Genç Halpin, hayalperest, üşengeç ve biraz da romantik bir yapıya sahipti ve eğitimini aldığı hukuk mesleğinden çok, edebiyata tutkundu. Modem çağın inancı olan kalıtımı kabul eden akrabaları arasında, anne tarafından bir büyük büyükbaba olan Myron Bayne’in aya son bir kez bakabilmek için Halpin’de yaşam bulduğuna inanılıyordu, çünkü Bayne’e yaşamında Kolonilerde iyi tanınan bir şair olmayı istemesine yetecek kadar ilham veren buydu. Özel olarak dikkat edilmese de, atalarının (basım masrafım ailenin karşıladığı ve tutunmanın zor olduğu bir piyasadan uzun zaman önce çekilen) pahalı “şiir derlemelerinin” bir kopyasını gururla saklamayan bir Frayser’a gerçekten ender rastlandığı kolayca fark ediliyordu; bu rahmetliyi, ruhani vârisinin kişiliğinde onu onurlandırmaya karşı mantıksız bir isteksizlik bulunuyordu. Genelde Halpin, her an vezinle meleyerek sürüyü utanca boğması beklenen entelektüel bir günah keçisiymiş gibi hor görülürdü. Tennessee’li Frayser’lar pratik insanlardı, ancak herkesin anladığı şekliyle kirli emeller taşıdıkları anlamında değil, Tanrı’nın onlara bahşettiği görev olan politikaya uygun niteliklere sahip olmayan her karakterin özelliğini kuvvetle hor görme anlamında bir pratiklikti bu.

Halpin’e haksızlık etmemek için şunu söylemek gerekir ki, tarih ve aile geleneğince Kolonilerin ozanına yakıştırılan zihinsel ve tinsel karakter özelliklerinin çoğu onda aslına sadık bir biçimde yeniden vücut bulmuşsa da, Tanrı vergisi yeteneğiyle ilahi becerisine sahip çıkışı ders alınacak nitelikteydi. İlham perisine kur yapmamayı bilmemesi bir yana, aslında Bilgelerin Katili’nin elinden kendini kurtarmak için bile doğru dürüst tek dize şiir yazamazdı. Gerçi içinde uyuyan yeteneğin ne zaman lirden nağmeler yükselteceği de bilinemezdi.

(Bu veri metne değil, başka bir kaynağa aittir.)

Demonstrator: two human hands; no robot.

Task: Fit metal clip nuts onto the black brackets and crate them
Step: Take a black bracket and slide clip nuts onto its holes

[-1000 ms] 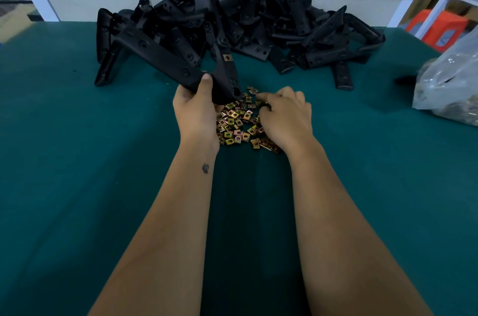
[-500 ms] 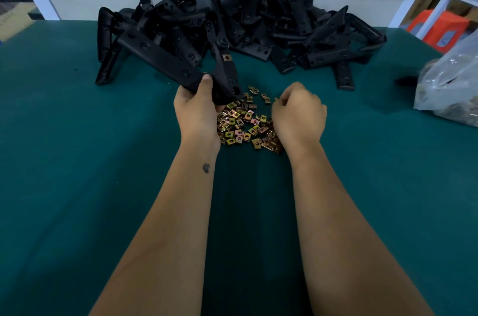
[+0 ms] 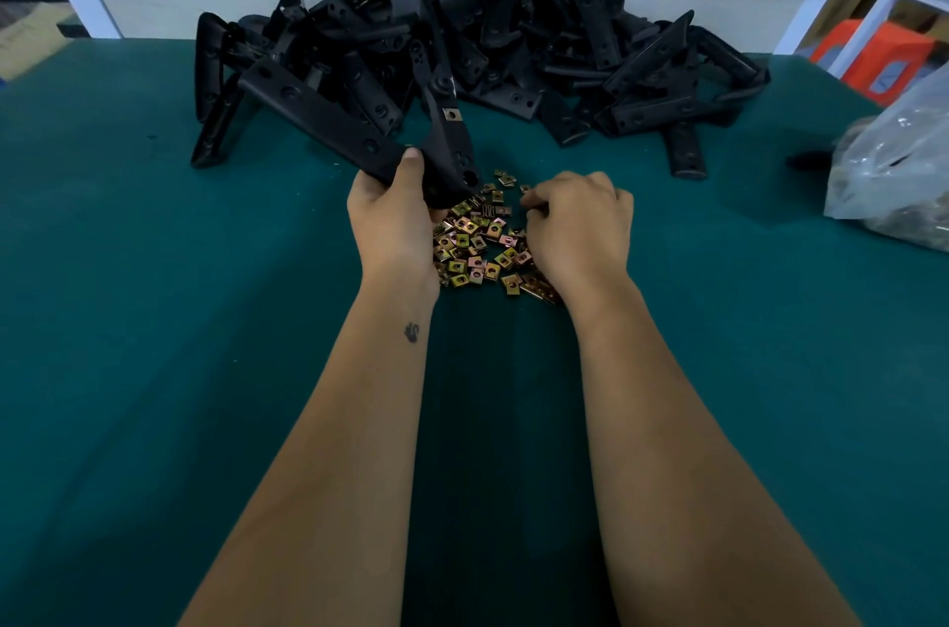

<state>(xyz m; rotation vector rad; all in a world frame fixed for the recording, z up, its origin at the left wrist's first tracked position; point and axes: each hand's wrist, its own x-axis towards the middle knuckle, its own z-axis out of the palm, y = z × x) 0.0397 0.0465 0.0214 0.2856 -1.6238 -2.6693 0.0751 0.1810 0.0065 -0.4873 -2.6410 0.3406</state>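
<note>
My left hand (image 3: 390, 220) grips a long black bracket (image 3: 328, 123) by its bend, holding it tilted above the green table (image 3: 154, 318). One brass clip nut (image 3: 451, 113) sits on the bracket's upright arm. Just below lies a loose heap of brass clip nuts (image 3: 477, 251) between my two hands. My right hand (image 3: 580, 225) hovers at the heap's right side with its fingers curled in, pinching what looks like a clip nut at the fingertips; the nut itself is mostly hidden. A big pile of black brackets (image 3: 513, 40) lies behind, against the wall.
A clear plastic bag (image 3: 898, 174) of small parts lies at the table's right edge. An orange stool (image 3: 868, 56) and a white frame stand beyond the right corner. No crate is in view.
My right hand dug into the nut heap, closed into a fist and lifted, and now sits slightly left, nearer the bracket. My left hand and the bracket have hardly moved.
</note>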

Bu arada genç adam boş gezenin boş kalfasıydı kısacası. Hemcinslerine özgü, -bunun aslında kurnazlıkla temelde aynı şey olduğunu iddia eden dik kafalı iftiracılara rağmen- herkesçe haklı olarak takdir edilen inceliğiyle aynı duyguyu taşıyanların dışındaki herkesten saklamaya özen gösterse de, hanımefendi de büyük şair merhum Myron Bayne’in gizli bir müridi olduğu için, genç adamla annesi arasında mükemmel bir muhabbet vardı. Bu bakımdan ortak suçları, aralannda bir bağ daha oluşturuyordu. Eğer gençliğinde Halpin’in annesi onu “şımarttıysa,” o da mutlaka şımartılmak için üzerine düşeni yapmıştı. Seçimlerin nasıl sonuçlanacağını umursamayan bir Güneyli ne kadar ulaşabilirse erkekliğe o kadar adım atma vakti geldiğinde, çocukluğundan beri “Katy” diye çağırdığı güzel annesiyle arasındaki bağ yıllar geçtikçe güçlenip müşfikleşmişti. Bu iki romantik ruh kendini, insanların gözüne batacak bir biçimde, ortaya çıkan görünüme hiç aldırış etmeden dışa vuruyorlardı; hayattaki bütün ilişkilerin son tahlilde içerdiği unsuru; aynı kan bağından olanların bile gücüne güç katan, onları yumuşatan, güzelleştiren cinselliğin egemenliğini. Neredeyse ayrılmaz bir ikiliydiler ve halleriyle tavırlarını gözlemleyen yabancılar tarafından oldukça sık, sevgili sanılıyorlardı.

Halpin Frayser bir gün annesinin odasınagirip onu alnından öptü, koyu siyah saçını tutan firketelerinden kurtulmuş lülelerinden biriyle bir süre oynadı. Sakinliğini korumak için çabaladığı her halinden belliydi:

“Eğer birkaç haftalığına Kaliforniya’ya gitmem gerekseydi çok üzülür müydün Katy?”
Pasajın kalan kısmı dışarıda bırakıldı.